I am a Dalit, and I do not shy away from accepting it. My Instagram bio reads ‘Namasudra Dalit, West Bengal’.
But around 10 men have unfollowed and blocked me since I updated my Instagram bio two years ago. Perhaps they don’t like a fat, hyper-independent woman like me. Or they simply want zero association with a woman from the Dalit community.
Being a Dalit woman on dating apps
When I saw a woman write ‘Jat Pahadan’ in her bio, I was inspired to update mine too. I felt that highlighting my identity was necessary because of how important religious and caste identities are in India.
Many of the men I encountered on dating apps were upper caste or Brahmin, fascinated by the fact that a female photojournalist was talking to them. However, as soon as communication shifted to Instagram, they’d unswipe me from everywhere.
Sourav (name changed), a Sharma working at a Gurugram corporate office, would text me every five minutes – flirting and showering his attention on me. “Let’s talk on Instagram,” he texted. But I realised soon after that I couldn’t follow him back. Mr Sharma had already blocked and unfollowed me from everywhere.

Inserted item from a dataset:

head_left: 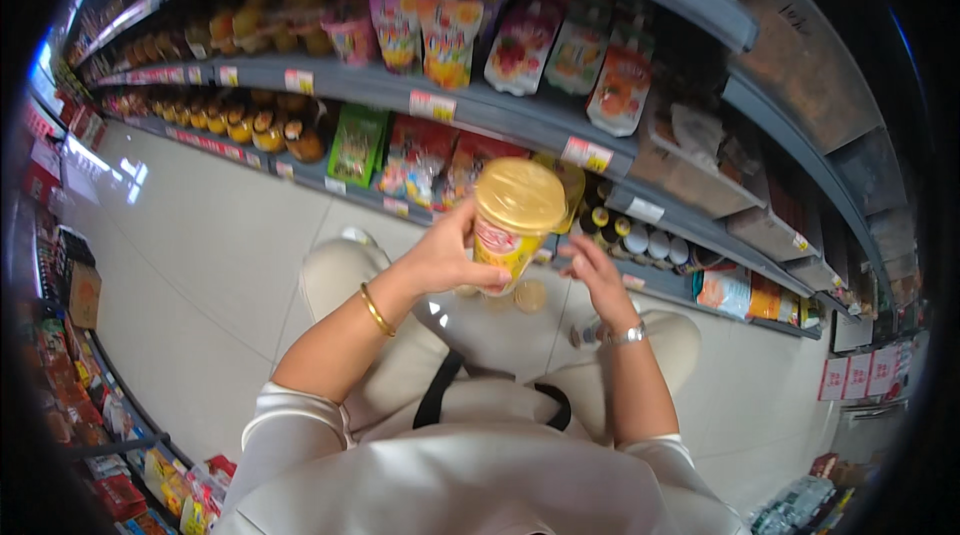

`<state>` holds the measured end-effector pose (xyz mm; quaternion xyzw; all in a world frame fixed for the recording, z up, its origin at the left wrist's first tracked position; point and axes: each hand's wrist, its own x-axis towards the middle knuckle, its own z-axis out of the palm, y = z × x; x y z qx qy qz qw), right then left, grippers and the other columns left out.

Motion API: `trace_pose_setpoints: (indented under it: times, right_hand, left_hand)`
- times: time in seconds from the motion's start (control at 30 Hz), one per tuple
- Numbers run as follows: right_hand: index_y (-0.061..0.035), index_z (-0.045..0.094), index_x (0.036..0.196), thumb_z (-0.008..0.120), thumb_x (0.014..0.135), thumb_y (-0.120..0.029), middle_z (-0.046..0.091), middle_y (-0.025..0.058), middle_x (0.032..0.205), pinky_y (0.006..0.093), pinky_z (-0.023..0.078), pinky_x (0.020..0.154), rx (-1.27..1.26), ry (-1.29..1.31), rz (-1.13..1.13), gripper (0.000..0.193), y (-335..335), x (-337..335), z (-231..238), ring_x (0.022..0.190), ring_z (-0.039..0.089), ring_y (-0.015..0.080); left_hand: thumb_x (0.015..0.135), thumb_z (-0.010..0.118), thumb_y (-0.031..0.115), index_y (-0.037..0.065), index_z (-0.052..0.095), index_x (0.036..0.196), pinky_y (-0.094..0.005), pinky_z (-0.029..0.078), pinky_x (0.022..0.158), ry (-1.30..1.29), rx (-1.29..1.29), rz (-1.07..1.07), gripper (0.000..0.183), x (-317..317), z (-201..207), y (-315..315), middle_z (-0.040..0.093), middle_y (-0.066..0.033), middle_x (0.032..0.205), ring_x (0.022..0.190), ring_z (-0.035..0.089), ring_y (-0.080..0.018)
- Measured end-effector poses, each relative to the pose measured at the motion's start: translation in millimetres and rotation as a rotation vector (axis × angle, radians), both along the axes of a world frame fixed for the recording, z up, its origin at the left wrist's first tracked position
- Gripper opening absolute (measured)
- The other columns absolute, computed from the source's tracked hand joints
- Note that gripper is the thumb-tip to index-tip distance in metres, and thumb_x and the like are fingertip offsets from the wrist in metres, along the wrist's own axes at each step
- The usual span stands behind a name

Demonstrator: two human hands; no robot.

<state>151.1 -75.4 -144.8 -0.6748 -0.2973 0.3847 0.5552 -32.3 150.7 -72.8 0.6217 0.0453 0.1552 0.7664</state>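
Observation:
My left hand [445, 253] grips a yellow cup [508, 247] with a gold lid, held tilted in front of the lower shelf. Its thumb lies across the front of the cup. My right hand [598, 280] is just to the right of the cup, apart from it, with fingers spread and nothing visible in them. Below the cup, between my bent knees, are several small round tan tops [528, 296], partly hidden by the cup and hand. What they belong to cannot be made out.
Shelves [380, 85] curve across the front, stocked with spouted pouches [452, 40], jars [268, 131], a green bag [357, 145] and dark bottles [594, 219]. Clear plastic bins [690, 170] stand at the right. Packaged goods [120, 415] line the lower left, beyond the pale tiled floor [215, 245].

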Motion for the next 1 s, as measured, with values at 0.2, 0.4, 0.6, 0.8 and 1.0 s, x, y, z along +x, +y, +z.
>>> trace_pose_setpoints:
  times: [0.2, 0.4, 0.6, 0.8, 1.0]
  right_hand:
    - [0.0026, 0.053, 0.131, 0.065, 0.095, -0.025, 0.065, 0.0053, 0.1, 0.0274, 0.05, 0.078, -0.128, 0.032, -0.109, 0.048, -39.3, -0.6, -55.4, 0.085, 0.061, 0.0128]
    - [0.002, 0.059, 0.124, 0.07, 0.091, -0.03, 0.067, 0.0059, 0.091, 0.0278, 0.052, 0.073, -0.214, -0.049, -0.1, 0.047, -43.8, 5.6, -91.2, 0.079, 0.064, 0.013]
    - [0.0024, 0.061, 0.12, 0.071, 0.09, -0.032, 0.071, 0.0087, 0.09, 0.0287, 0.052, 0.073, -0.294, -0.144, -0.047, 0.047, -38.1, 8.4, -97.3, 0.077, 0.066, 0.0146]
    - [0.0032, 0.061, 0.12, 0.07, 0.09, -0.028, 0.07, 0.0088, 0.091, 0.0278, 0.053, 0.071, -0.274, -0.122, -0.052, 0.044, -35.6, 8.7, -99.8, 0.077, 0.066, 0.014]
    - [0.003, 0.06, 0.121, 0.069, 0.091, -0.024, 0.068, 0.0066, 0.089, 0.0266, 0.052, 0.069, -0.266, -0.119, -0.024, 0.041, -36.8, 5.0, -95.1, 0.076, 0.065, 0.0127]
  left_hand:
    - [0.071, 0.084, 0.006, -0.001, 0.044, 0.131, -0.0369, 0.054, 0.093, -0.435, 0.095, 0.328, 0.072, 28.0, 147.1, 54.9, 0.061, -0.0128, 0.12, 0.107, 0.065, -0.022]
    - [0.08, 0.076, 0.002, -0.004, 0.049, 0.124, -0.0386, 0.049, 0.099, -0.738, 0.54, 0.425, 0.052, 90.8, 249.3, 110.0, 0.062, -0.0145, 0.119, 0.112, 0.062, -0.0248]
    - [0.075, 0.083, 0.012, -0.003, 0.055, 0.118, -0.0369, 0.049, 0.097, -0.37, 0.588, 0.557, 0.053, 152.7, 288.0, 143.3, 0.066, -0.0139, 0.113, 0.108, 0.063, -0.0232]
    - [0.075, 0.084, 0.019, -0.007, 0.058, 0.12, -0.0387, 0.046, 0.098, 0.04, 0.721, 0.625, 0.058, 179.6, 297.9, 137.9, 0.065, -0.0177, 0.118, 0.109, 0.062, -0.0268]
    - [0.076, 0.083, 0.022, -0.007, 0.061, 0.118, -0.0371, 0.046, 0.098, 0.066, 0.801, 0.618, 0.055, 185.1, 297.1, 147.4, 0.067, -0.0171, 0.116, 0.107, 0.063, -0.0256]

Then, around six months ago, I matched with a man in his mid-30s. A great experience, until our conversation shifted to protests. He recalled protesting at Delhi’s Jantar Mantar, and I was impressed, considering how most of the ‘woke’ men on these apps are proudly apolitical.
“What protest was it?”
“An anti-reservation protest,” he told me.
And I couldn’t react better than a “haha lol”.

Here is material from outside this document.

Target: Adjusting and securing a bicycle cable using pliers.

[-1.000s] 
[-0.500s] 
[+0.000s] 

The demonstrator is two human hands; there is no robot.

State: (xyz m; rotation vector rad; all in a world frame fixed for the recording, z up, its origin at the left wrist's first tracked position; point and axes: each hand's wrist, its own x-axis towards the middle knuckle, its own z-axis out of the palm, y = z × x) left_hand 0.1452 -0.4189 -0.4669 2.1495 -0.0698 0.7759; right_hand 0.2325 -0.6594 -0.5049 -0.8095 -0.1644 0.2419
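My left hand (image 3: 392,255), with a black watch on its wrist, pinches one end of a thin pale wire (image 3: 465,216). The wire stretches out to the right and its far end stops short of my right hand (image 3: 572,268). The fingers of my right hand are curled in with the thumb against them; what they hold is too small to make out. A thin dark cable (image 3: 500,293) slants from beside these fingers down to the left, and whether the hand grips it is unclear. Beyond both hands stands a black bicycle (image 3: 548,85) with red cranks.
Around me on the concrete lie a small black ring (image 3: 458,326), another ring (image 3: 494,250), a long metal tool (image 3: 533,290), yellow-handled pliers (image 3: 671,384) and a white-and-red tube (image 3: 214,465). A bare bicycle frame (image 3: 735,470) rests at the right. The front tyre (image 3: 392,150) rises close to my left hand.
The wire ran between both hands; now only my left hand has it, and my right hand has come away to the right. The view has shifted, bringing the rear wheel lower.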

Of course, the conversation was no longer the same. When he realised he was telling a Dalit woman about his participation in an anti-reservation protest, his tone shifted. He started behaving like the Gurugram corporate boy.
“See, I understand reservation is necessary, but we need to have EWS…” The same, standard argument you’d expect from an upper-caste man.
How do Indians date?
My experiences on dating applications made me think, and think a lot. Do people in India even date outside their caste or class? If casteism is as dead as some people claim, then why are so many young men only looking for partners within their caste?
I have consistently matched with upper-caste men in my four years of online dating. The Sharmas, Kumars, Tiwaris and Chatterjees have dominated my recommendation list. It was only last month that I matched with a Dalit man for the first time.
Dating applications like Bumble and Hinge include caste preferences in addition to gender. Women like me, who are apparently ‘too much’ for upper caste men, will perhaps die single because of these filters.
Although I do not mind that possibility. I pay my own bills.
Views are personal.
(Edited by Zoya Bhatti)
Courtesy : The Print
Note: This news is originally published in theprint.com and was used solely for non-profit/non-commercial purposes exclusively for Human Rights.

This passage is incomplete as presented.